Week of November 29, 1999
  Blockbuster Deal of the Week
   from Site Selection's exclusive New Plant database

$85 Million Quantex Expansion Will Add 1,000 UK Jobs

After less than two years at its European headquarters location in the UK, U.S.-based computer manufacturer Quantex (www.quantex.com) is dramatically expanding its operations in the city of Stevenage, located some 35 miles (48 km.) north of central London. Quantex's UK expansion will involve a capital expenditure of US$85 million and will create 1,000 new jobs.

Founded in 1984 and headquartered in Somerset, N.J., Quantex is undertaking the major expansion to fuel its aggressive extension to extend into Europe, say company officials. Quantex is augmenting its export operations into Austria, France, Germany, Spain and Switzerland. The company hopes in the near term to export 15 percent to 20 percent of its UK-produced computers to markets on the European continent, Quantex officials explained.
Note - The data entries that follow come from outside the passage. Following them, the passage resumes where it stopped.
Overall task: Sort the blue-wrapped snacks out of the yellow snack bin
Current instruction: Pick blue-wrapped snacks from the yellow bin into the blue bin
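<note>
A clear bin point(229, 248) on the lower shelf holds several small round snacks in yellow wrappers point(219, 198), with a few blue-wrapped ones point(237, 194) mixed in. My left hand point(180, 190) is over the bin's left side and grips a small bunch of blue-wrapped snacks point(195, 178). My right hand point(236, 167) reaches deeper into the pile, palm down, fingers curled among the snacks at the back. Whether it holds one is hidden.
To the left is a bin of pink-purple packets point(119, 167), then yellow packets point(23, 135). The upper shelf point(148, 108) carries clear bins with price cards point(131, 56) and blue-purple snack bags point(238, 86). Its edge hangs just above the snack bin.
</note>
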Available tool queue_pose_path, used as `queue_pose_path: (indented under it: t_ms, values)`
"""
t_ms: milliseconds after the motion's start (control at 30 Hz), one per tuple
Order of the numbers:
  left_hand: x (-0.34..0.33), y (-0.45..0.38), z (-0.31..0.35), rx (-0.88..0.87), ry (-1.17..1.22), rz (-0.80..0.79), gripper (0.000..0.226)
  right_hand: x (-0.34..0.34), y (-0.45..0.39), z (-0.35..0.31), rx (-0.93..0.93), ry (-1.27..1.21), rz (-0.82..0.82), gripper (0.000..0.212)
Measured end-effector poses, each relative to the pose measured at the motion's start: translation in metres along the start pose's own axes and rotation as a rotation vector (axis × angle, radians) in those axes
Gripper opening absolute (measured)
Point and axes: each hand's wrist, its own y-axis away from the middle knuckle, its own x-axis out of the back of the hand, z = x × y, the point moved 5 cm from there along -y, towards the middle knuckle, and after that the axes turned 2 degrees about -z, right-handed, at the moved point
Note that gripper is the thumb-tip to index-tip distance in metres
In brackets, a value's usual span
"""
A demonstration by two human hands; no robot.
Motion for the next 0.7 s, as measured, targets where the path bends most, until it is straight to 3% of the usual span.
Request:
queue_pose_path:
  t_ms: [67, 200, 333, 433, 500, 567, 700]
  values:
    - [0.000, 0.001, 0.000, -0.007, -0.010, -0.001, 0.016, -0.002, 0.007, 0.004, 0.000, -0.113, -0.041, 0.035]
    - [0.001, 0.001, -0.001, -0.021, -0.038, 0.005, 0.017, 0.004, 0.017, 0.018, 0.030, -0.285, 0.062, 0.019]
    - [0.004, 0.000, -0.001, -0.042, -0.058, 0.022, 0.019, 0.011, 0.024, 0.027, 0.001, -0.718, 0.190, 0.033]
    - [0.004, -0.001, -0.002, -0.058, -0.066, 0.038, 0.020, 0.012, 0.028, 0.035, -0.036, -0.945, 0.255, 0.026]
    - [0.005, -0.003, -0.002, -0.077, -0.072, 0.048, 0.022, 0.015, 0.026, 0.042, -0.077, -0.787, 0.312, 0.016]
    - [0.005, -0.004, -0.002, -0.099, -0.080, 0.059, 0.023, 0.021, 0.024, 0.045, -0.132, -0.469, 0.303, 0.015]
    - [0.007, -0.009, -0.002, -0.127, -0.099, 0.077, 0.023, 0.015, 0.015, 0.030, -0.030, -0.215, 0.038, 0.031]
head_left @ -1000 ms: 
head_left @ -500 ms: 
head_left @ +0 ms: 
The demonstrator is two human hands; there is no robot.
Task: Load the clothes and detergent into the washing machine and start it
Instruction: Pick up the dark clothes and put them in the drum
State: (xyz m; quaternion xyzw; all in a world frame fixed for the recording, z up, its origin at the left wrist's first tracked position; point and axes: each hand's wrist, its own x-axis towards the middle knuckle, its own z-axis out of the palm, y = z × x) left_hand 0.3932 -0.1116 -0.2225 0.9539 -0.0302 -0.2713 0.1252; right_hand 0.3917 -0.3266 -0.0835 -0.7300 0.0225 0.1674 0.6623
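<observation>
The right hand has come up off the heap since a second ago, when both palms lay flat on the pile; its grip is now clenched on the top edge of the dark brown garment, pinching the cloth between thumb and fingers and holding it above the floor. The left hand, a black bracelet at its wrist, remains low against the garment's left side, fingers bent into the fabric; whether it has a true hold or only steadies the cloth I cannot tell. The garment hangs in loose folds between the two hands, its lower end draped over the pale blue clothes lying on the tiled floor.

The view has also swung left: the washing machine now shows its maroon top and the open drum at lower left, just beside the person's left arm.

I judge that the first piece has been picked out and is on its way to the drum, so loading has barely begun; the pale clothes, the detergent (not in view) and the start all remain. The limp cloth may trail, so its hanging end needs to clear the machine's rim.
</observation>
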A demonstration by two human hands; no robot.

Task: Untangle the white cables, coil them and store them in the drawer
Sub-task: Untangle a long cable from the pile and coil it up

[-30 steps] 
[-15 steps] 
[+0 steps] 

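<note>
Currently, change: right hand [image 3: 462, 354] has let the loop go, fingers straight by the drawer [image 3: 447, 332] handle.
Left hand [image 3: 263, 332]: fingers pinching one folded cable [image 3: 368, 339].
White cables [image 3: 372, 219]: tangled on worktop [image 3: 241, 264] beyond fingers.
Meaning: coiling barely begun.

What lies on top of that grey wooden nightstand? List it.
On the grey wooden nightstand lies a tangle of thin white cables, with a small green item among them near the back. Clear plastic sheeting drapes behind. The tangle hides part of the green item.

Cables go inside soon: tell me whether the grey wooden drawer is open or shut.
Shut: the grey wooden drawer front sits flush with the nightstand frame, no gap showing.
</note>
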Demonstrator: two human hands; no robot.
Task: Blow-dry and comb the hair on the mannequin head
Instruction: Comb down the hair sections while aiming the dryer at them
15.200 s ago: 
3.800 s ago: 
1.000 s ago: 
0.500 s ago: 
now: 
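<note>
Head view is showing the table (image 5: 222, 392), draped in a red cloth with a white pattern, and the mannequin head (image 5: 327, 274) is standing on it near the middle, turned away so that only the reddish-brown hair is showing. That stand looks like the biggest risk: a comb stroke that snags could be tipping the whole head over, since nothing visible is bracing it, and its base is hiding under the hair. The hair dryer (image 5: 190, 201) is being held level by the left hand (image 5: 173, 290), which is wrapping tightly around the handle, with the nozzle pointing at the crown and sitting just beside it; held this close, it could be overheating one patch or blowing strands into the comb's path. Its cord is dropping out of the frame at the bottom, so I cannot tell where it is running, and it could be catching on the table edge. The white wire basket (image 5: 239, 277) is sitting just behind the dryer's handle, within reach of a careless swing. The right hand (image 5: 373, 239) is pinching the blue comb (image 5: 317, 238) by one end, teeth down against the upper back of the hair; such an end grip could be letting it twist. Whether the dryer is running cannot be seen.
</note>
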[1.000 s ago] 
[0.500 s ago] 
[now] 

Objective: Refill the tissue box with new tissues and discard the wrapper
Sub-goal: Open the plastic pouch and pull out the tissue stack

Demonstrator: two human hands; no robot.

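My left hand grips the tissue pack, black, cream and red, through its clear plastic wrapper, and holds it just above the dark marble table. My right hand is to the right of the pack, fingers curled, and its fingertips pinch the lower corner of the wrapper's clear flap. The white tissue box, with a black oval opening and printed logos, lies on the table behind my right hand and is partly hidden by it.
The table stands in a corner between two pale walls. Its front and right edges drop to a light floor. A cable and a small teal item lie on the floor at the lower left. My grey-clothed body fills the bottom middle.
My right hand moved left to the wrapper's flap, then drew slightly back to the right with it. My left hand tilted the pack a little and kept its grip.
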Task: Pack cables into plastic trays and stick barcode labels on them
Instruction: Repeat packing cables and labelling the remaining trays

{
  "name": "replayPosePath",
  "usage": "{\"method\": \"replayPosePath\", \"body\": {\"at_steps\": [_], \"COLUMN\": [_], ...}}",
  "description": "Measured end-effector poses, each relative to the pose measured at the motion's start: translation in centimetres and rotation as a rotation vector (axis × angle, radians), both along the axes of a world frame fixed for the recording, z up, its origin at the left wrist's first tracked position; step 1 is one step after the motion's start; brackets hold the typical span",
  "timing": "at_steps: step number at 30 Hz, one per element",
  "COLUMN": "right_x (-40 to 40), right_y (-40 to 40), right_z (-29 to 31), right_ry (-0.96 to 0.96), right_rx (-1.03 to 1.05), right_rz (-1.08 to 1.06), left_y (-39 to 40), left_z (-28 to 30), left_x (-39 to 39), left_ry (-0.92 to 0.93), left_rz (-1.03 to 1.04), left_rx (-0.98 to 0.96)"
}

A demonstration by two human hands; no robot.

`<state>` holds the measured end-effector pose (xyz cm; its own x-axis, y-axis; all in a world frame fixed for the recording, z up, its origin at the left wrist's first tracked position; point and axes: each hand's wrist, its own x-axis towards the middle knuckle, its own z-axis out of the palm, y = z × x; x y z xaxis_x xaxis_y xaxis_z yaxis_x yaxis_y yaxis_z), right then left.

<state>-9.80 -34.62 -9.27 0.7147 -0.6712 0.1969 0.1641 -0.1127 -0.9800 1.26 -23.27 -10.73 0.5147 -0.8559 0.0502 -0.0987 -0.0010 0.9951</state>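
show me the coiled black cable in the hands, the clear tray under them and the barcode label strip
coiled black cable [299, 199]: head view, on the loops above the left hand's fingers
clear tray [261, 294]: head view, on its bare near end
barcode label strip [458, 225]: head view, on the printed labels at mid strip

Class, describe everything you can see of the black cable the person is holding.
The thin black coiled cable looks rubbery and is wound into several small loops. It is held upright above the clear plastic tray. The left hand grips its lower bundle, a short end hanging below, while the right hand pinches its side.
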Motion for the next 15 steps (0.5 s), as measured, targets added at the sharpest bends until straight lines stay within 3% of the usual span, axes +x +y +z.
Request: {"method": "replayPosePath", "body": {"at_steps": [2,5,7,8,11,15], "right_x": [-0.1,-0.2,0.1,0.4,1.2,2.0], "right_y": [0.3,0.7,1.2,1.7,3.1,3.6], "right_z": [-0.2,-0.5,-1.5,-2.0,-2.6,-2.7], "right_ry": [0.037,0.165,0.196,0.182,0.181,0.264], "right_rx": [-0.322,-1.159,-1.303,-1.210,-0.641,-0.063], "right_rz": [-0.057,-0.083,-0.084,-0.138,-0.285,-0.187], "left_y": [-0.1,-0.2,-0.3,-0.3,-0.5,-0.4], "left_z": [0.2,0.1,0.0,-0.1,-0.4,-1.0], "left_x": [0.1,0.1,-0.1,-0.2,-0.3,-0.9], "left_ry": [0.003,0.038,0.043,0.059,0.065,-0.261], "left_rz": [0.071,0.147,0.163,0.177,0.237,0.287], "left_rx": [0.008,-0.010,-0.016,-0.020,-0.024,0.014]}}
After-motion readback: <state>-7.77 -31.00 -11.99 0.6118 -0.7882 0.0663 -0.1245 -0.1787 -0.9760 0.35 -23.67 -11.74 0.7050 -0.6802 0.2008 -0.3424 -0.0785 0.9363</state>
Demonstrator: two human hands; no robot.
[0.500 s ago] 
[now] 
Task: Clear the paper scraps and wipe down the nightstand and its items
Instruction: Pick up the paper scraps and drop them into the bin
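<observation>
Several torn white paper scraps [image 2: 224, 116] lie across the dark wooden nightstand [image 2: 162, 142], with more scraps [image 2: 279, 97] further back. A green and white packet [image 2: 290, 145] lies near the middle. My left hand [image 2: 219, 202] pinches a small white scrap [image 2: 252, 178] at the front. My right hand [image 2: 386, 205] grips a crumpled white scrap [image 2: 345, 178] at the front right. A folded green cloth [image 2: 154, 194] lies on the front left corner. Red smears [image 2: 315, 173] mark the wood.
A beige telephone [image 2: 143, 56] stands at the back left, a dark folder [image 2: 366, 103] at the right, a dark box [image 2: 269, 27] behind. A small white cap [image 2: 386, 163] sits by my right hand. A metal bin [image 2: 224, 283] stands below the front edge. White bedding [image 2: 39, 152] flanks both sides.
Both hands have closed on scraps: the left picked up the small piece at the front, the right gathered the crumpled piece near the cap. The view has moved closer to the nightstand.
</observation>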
To facilitate that move on the continental market, the company hopes to have the manufacturing expansion, which will add some 950,000 sq. ft. (85,500 sq. m.) of new floor space, up and running within 12 months.

As of this writing, however, Quantex hadn't settled on a specific location for its expansion. That, though, shouldn't delay the project, according to Quantex officials. The Stevenage area's popularity as a business location has produced a large supply of appropriate space, and the company is considering a number of existing facilities, Quantex officials say.


No Incentives Sought

Somewhat surprisingly, Quantex didn't seek any location incentives to fund its major expansion. It didn't need them, a company spokesman explained. And one top official with Quantex Europe added that the company found accepting incentives "too constraining."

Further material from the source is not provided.